So he got a +2 Vicious, Wounding Large Greatsword. 4d6+2+1 Con base damage, 1d6 vicious damage to the user. And it had Reach. Of course the more the sword damaged the character, the more it slowly changed her. I got a good chuckle the first time the character took off her armor and realized the flesh along her back had become rubbery, black and ridged like some kind of insect's. It kept spreading as long as she used the sword, plus some extra eyes forming in the flesh of her arm. Eventually if she'd kept using it, I'd have had to have her go full-blown Starspawn. Now I just tease him constantly about pussing out of Real Ultimate Yogsothian Power. XD
Recently in a game I was in, we decided to try out some discount magic rings (the phrase "discount magic item" can only ever end in stories worthy of this)The DM rolled for what they were, and then rolled based on some other system, where things like "it worked too well" and "it worked, BUT..."are the main conflict resolution results. Both times, he got a 3 "it worked too well". a UMD check identified one as a Ring of Super Jumping:jumping with it on would send you sky-high, no featherfall effect. The other was a ring of Super Animal Magnetism:it starts attracting all the animals to be next to and on you. We have yet to use either of these other than to find out what they did, but we have a few ideas (since one of us can glide, island-hopping (literally) has been considered).
This is a story from when I was an inexperienced DM. Back then, I didn't let players buy their equipment during downtime in towns. They RP'd through it. This was never an issue until one particular session... seven hours, I kid you not. Constant shopping (I changed my ways after this). One player in particular was being rather difficult.
Shopping for magical items in my game usually went a certain way:
player: Hello shopkeep, what magical daggers do you have in stock?
shopkeep: Hello player, I have these four magical daggers in stock.
shopkeep lays four daggers out on the counter, I describes the appearance.
player: What do these daggers do?
shopkeep: Let me show you.
shokkeep demonstrates magical capabilities of the daggers.

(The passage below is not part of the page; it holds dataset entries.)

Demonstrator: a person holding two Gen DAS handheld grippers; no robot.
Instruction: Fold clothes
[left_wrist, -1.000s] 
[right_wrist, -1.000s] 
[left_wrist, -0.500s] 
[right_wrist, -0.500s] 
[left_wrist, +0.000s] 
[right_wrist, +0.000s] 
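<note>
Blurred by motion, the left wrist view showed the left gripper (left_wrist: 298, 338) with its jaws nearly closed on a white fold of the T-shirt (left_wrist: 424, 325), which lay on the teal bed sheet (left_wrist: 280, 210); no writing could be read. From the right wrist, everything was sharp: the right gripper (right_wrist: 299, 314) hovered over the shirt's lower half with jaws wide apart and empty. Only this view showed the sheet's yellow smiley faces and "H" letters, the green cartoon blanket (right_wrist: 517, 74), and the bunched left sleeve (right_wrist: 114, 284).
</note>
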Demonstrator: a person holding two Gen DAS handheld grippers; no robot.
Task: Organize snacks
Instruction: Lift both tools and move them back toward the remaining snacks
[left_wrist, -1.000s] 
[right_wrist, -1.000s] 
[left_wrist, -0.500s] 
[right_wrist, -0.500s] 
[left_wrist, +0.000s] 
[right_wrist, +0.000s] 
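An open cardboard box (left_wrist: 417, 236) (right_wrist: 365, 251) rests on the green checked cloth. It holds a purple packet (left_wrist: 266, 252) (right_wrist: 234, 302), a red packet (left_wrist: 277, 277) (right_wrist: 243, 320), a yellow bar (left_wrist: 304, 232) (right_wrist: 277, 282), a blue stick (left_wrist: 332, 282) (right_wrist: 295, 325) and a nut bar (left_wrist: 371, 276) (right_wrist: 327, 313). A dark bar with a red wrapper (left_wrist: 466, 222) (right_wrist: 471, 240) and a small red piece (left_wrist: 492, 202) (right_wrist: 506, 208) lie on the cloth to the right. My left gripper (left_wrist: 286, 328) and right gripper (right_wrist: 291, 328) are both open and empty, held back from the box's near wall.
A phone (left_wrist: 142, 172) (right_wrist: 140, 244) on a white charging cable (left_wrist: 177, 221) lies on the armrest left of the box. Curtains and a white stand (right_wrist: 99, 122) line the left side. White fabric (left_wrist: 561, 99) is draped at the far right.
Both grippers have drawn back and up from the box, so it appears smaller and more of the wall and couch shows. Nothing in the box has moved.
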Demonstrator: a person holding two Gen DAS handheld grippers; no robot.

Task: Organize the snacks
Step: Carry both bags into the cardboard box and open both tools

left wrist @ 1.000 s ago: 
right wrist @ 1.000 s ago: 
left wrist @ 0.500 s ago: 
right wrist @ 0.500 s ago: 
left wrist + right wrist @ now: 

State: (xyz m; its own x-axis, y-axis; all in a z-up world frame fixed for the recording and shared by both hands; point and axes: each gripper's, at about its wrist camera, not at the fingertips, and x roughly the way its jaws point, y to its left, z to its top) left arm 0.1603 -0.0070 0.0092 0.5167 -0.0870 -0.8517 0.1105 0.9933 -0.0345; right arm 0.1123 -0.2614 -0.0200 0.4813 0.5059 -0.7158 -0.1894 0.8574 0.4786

player buys a dagger, or doesn't.
Well, around comes the session, now only known as "The beginning of the end of the evil campaign" I've been juggling the players, (who all went to different shops), thinking up lots of different magic items on the spot, and eventually, one player is at a magical clothing shop... and asks for a... well, let's just call it a "Suit of Evard's Menacing Tentacles". The player was sorta sick-minded, and his character was very sick minded. The shopkeep had a magical watch.
player: What does the magical watch do?
shopkeep: Try it on.
player tries it on.
DM: Make a will save.
player: does a 15 save?
DM: Not one bit. You feel compelled to do whatever the shopkeep tells you to do. You leave the watch on, leave all of your money with the shopkeep, and head back to the party.
^meanest magical item I had ever created. The player harbors no ill feelings, and didn't take it personally (took the entire event as the beginings of a side quest, and vowed OOC to return once he rids himself of the curse. Although sick... he had a decent attitude)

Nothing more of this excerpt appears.